12. ネームサーバー(DNSサーバー)を設定する
ドメインを使用するためには、人が理解しやすいドメイン名を、コンピューターが認識できる数字のIPアドレスに変換するために、ドメインとネームサーバー(DNSサーバー)を紐づける「DNS設定」が必要です。ドメイン取得サービスとサーバーが同じ会社のサービスを利用している場合、DNS設定が自動的に、または非常に簡単に行えます。複雑な設定作業を省略できるため、初心者でも比較的スムーズにウェブサイトを立ち上げることが可能です。
まとめ
ドメインとは、インターネット上の住所のようなもので、ブランドイメージの構築やSEO対策にも欠かせない要素です。ドメイン取得は、ウェブサイト立ち上げの重要な第一歩です。取得過程では、自分のブランドや事業に最適なドメイン名を選び、信頼できるドメイン取得サービスを選定することが大切です。選定の際は取得費用、更新費用などを慎重に確認しましょう。

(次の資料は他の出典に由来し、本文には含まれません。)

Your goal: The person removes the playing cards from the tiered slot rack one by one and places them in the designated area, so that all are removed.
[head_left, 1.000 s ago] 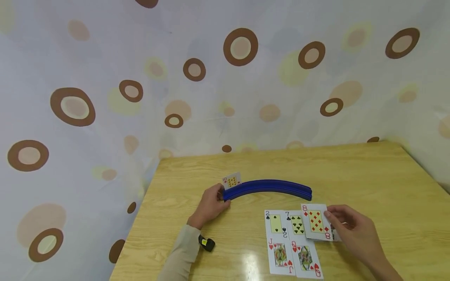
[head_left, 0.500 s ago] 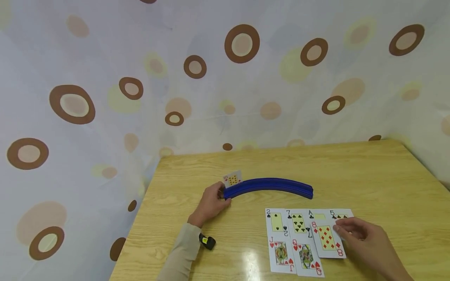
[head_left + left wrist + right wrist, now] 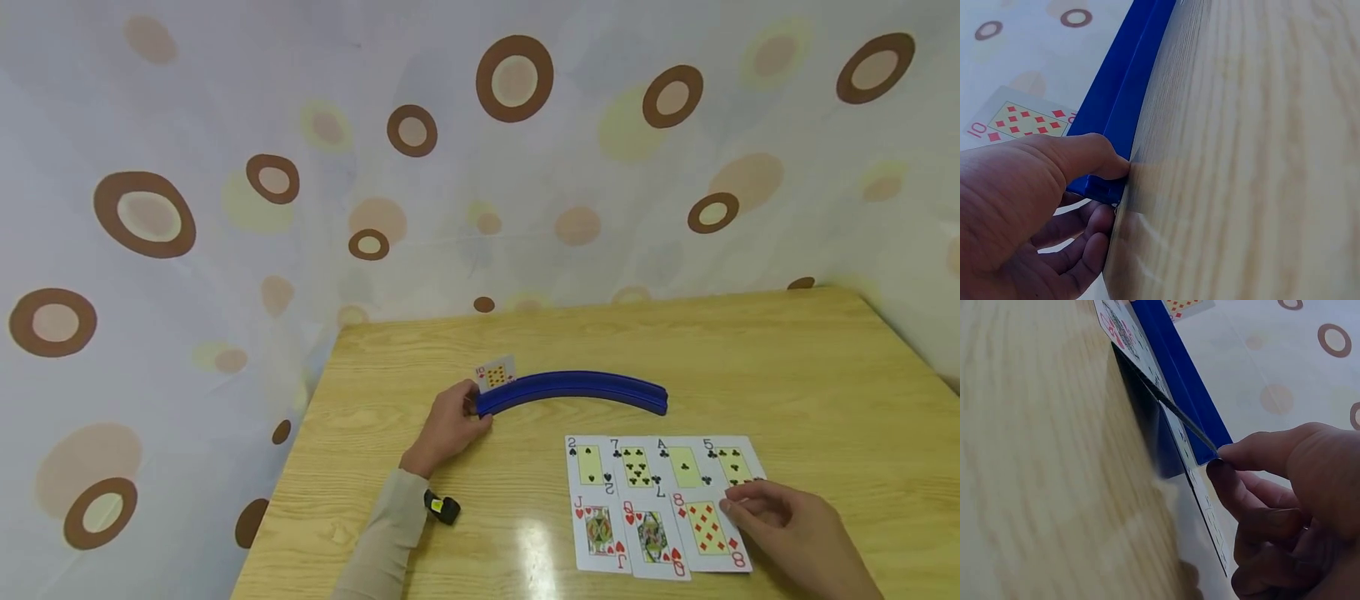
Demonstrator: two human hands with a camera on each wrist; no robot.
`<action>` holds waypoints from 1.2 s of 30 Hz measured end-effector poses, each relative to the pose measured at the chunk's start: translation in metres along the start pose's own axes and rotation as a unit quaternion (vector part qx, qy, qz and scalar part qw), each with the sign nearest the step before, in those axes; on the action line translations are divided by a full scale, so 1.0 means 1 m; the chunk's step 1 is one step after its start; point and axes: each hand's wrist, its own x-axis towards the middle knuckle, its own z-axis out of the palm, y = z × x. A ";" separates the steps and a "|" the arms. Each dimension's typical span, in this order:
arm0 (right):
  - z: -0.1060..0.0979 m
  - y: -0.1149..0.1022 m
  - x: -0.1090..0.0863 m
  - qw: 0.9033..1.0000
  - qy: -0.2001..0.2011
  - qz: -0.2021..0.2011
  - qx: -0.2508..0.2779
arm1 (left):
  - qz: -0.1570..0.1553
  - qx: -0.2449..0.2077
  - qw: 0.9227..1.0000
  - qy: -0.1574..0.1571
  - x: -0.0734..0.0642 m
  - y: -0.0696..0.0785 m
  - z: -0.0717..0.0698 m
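My left hand [image 3: 446,429] grips the left end of a curved blue card holder [image 3: 573,385], thumb in front, as the left wrist view shows. A ten of diamonds [image 3: 497,374] stands in the holder's slot beside that hand. Between thumb and fingertips, my right hand [image 3: 802,533] pinches the right edge of an eight of diamonds [image 3: 707,529]. In the right wrist view this card [image 3: 1172,406] tilts, its pinched edge raised off the table. It lies right of the queen of hearts [image 3: 652,537] and below the ace of clubs [image 3: 684,468]. Whether more cards lie beneath it I cannot tell.
A two of spades [image 3: 588,467], a seven of clubs [image 3: 637,468] and a five of clubs [image 3: 733,467] lie face up in the upper row. The jack of hearts [image 3: 600,533] starts the lower row. A patterned cloth [image 3: 570,167] hangs behind the wooden table [image 3: 405,350].
The right hand has carried the eight of diamonds down and right into the lower row, uncovering the ace and most of the five of clubs. The left hand stays on the holder.
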 end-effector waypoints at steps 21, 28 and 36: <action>0.001 -0.005 -0.007 0.999 0.050 0.002 -0.011 | 0.003 -0.008 1.000 -0.002 -0.001 0.001 0.000; 0.005 -0.021 -0.002 0.994 0.095 -0.052 -0.022 | 0.009 -0.002 1.000 0.000 0.000 0.000 0.000; 0.010 -0.041 0.009 0.989 0.101 -0.111 -0.003 | 0.001 -0.007 1.000 -0.002 -0.001 0.001 0.000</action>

ドメインの取得は、ユーザーに対して、プロフェッショナルで信頼性の高いイメージを提供できるだけでなく、SEO対策としても効果的です。検索エンジンでの評価向上が期待できるため、集客にも貢献します。
ドメインに関するよくある質問
ドメインを取得すればホームページやブログが開設できる?
ドメインを取得するだけでは、ホームページやブログは開設できません。サーバーの契約が必要です。
Shopifyでドメインは取得できる?
Shopifyでもドメイン取得サービスを扱っています。特に、ECサイトをオープンする予定の方にとっては、サイト管理とドメイン管理を一括でできるというメリットがあります。Eメール機能やサポート機能も充実しているため、ECサイト管理をShopifyで一元化でき、スムーズな管理が実現します。